Code Focused

Extracting Data with Regular Expressions

Regular expressions give Tim Patrick the creeps, but he overcame his fears by discovering specially crafted regex patterns can access data in a way that’s actually kind of cool.

I've always been secretly afraid of regular expressions. I spent many of my earliest programming years working with tenacious development tools in a mainframe-hosted Unix environment. I even used to write AWK scripts. (Pause for gasps of horror.) So, regular expressions should be more of the same. And yet they give me the creeps. That level of fear kept me from learning, until recently, that you can simultaneously validate and extract named data elements from text strings using specially crafted regex patterns. And it turns out that my fears were unfounded, because accessing data in this way is actually kind of cool.

Consider the mundane example of obtaining a 10-digit North American phone number from a user, and parsing out the three-digit area code, the three-digit exchange office and the four-digit subscriber number components. The components can be stored in a specially crafted class:

private class PhoneParts
{
  public string AreaCode; // First 3 digits
  public string Exchange; // Next 3 digits
  public string Number;   // Last 4 digits
}

Once you've obtained some text that the user claims to be a phone number, you can throw away anything that isn’t a digit, confirm that there are 10 digits in all, and locate the components by grabbing substrings of the right lengths from fixed positions:

// ----- This only works on 10-digit numbers.
string cleanText = DigitsOnly(originalText);
if (cleanText.Length == 10)
{
  // ----- Extract out the parts by physical position.
  PhoneParts foundPhone = new PhoneParts()
  {
    AreaCode = cleanText.Substring(0, 3),
    Exchange = cleanText.Substring(3, 3),
    Number = cleanText.Substring(6, 4)
  };
}

The DigitsOnly helper method returns just the digits found in an original text string:

string DigitsOnly(string originalText)
{
  // ----- Return just the digits from a source string.
  string result = "";
  if (originalText == null)
    return result;
  for (int position = 0; position < originalText.Length; position++)
    if (char.IsDigit(originalText[position]))
      result += originalText[position];
  return result;
}

That all works fine. But I had to add a helper method (DigitsOnly) and perform validation using magic numbers (the positions and lengths) to get the code working. It turns out that you can delegate a lot of that work to a well-crafted regular expression:

const string PhonePattern =
  @"^\(?(?!0|1)(?<AreaCode>\d{3})\)?\s?-?(?!0|1)(?<Exchange>\d{3})\s?-?(?<Number>\d{4})$";

The PhonePattern expression looks for the 10 digits of the phone number, granting forgiveness to the user for any hyphens or spaces between the numeric components and allowing a set of parentheses to surround the area code.
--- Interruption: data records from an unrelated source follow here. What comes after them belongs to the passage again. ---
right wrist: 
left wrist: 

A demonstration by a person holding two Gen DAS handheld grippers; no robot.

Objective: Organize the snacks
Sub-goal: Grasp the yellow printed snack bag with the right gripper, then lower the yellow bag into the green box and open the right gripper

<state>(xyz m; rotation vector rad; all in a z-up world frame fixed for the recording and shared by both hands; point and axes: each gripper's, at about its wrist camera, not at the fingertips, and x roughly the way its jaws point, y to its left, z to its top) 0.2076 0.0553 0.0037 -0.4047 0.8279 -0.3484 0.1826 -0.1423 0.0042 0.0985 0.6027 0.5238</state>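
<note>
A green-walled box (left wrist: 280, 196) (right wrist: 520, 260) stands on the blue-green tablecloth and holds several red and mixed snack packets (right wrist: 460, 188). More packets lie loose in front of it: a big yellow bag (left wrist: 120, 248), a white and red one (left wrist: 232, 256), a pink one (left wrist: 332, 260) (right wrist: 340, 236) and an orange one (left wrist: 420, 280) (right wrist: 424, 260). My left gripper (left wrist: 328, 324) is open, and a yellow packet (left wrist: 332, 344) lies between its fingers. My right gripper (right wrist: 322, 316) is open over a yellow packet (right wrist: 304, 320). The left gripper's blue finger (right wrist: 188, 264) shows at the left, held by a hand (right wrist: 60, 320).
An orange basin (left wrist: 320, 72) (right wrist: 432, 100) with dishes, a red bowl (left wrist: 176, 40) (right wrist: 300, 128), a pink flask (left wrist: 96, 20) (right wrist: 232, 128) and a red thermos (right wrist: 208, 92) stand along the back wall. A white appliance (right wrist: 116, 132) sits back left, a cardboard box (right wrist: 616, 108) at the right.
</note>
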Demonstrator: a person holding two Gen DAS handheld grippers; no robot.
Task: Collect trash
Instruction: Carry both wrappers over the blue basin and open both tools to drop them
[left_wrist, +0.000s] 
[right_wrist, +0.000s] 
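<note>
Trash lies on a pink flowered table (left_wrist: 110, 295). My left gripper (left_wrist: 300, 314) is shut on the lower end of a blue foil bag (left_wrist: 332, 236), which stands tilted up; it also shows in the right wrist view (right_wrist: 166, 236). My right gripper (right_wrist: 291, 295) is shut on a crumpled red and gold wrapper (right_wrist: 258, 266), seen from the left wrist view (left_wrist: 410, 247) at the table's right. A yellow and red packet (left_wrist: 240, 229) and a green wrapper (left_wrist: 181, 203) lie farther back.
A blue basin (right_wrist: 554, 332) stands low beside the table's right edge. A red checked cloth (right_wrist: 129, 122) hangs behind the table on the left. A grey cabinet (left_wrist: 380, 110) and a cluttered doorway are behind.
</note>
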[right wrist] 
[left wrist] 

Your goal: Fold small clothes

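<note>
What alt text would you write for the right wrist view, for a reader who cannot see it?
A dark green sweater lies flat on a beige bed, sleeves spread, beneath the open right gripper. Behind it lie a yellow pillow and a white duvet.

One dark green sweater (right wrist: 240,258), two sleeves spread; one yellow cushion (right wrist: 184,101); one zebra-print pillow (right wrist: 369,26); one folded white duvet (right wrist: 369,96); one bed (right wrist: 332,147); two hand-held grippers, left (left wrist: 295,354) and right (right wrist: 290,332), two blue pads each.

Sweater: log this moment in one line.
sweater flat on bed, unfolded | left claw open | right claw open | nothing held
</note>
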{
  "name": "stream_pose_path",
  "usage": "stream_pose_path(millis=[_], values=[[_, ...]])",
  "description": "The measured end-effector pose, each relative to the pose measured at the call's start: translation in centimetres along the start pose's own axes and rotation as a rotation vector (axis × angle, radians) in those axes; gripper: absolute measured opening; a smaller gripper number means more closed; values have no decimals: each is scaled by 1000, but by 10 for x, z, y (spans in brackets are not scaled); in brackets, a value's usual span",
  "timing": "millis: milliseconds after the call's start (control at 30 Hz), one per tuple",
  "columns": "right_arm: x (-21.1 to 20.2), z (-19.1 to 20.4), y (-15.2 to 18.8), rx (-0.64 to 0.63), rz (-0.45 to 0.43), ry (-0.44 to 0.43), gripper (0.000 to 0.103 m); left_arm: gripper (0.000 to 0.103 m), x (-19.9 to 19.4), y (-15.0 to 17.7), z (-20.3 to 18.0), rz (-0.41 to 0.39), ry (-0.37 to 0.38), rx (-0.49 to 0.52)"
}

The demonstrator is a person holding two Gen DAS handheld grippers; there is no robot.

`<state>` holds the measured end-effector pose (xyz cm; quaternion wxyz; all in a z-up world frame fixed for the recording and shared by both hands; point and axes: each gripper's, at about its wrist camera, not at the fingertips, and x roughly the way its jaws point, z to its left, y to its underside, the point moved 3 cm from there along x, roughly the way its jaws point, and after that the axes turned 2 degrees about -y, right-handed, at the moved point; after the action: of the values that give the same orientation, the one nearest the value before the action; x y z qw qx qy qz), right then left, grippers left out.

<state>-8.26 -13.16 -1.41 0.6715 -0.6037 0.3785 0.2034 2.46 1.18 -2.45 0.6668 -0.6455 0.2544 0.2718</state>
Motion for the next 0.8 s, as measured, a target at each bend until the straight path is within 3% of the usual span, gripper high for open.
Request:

The pattern also rejects content that includes a zero or one digit at the start of an area code or exchange, because those are forbidden in North American phone numbers.

The magical parts of the expression are the parenthesized capturing groups that include group names in angle brackets:

// ----- A capturing group named "AreaCode," matching three digits.
(?<AreaCode>\d{3})

If the incoming text matches the pattern, each capturing group is saved within the results, tied to the indicated group name. Those matching portions can be accessed by name from the results set:

// ----- Assumes: using System.Text.RegularExpressions;
Regex processor = new Regex(PhonePattern);
Match results = processor.Match(originalText);
if (results.Success)
{
  // ----- Named groups are ready to use.
}

The Regex.Match method analyzes and validates the incoming text, isolates the capturing groups and stores the matching text for those groups alongside the supplied names. To access those groups, use the Groups collection, referencing group elements by name:

PhoneParts foundPhone = new PhoneParts()
{
  AreaCode = results.Groups["AreaCode"].Value,
  Exchange = results.Groups["Exchange"].Value,
  Number = results.Groups["Number"].Value
};

The updated code reduces dependencies on supporting logic and hardcoded numeric values. Perhaps regular expression parsing is slower than string manipulation; I didn't run any performance analysis on the code samples presented here. But even if the regex-based code is a tad slower, the ability to switch out a resource string in a globalized manner is much better than developing fresh logic for every international phone number platform. And that type of forward thinking is nothing to be afraid of.

About the Author

Tim Patrick has spent more than thirty years as a software architect and developer. His two most recent books on .NET development -- Start-to-Finish Visual C# 2015, and Start-to-Finish Visual Basic 2015 -- are available from http://owanipress.com. He blogs regularly at http://wellreadman.com.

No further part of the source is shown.